Ich bin es müde, jedes Jahr dasselbe zu schreiben: Ohne Weihnachten kein Advennt. Weihnachten aber als das Fest unseres Herrn und Erlösers ist ja bekanntlich abgeschafft zu Gunsten eines konsumterroristischen Sentimentalitätsspektakels mit Elfen, Rentieren, Glitzerramsch und nervigem Schmalzgedudel. Und darum ist der Advent folgerichtig längst durch eine ominöse Vorweihnachtszeit ersetzt worden, die im Sommer beginnt, wenn die ersten Lebkuchen in den Regalen auftauchen, und spätestens nach Halloween flächendeckend wird, wenn die omnipräsente Saisonal-Reklame völlig überschnappt. Kaufe, schenke, konsumiere. Euer Geld gehört in die Kassen der Konzerne und Einzelhändler. Berauscht euch am Sinnbefreiten und denkt ja nicht, ihr könntet euch mit Bethlehem und Kind in der Krippe herausreden.

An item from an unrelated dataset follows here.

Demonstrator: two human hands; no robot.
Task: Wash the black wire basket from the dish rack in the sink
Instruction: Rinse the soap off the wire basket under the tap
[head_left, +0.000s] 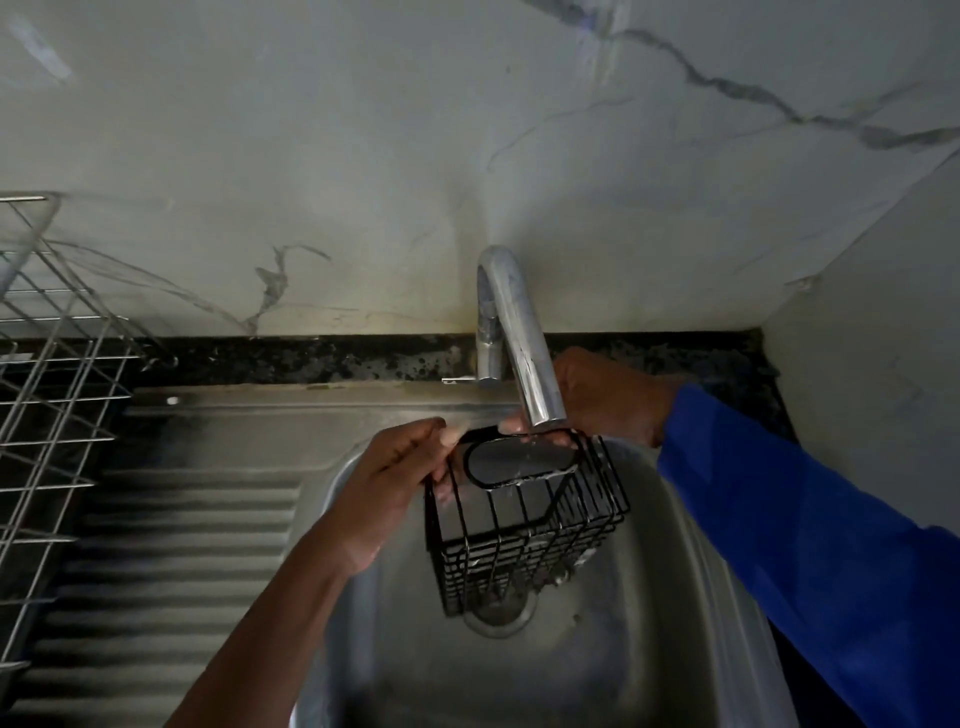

Derartiges sage ich jedes Jahr, und selbstverständlich ändert sich nichts. Wie auch? Ich bin ein Prophet, auf den keiner hört.
Aber ihr werdet schon sehen. Advent, das heißt ja auch: Vorbereitung auf die Wiederkunft Christi, auf das Ende der Zeiten und das Letzte Gericht. Davon ist nichts zu merken, das darf nicht wahr sein und die sogenannten Kirchen (eine diffuse Bezeichnung für eine diffuse Sache) machen in der Hinsichta uch kein glaubwürdigs Angebot.
Man wird sich freuen, wenn einmal im Jahr die Kirchenbänke rappelvoll sind und die Kollekten scheppern. Was soll man die Leute mit Buße und anderen Kernpunkten des evangeliums belästigen, wenn sie sich doch mit inbrünstig geträllerten Weihnachtsliedern und Kerzenglanz zufrieden geben?
Ich sage nur (alle Jahre wieder): Das nimmt kein gutes Ende. Das scheint nur schön, weil es unwahr ist. Das müsste anders werden, wenn es vor Gott bestehen soll.
Gott? Welcher Gott?

Notiz zur Zeit (236)

Trump will einen von ihm begnadigten Ex-Knacki zum Botschafter in Paris ernennen. Hätte Macron auch nur ein bisschen Rückgrat (was er nicht hat), müsste er die Akkreditierung des Trump-Kumpans als Beleidigung der grande nation ablehnen.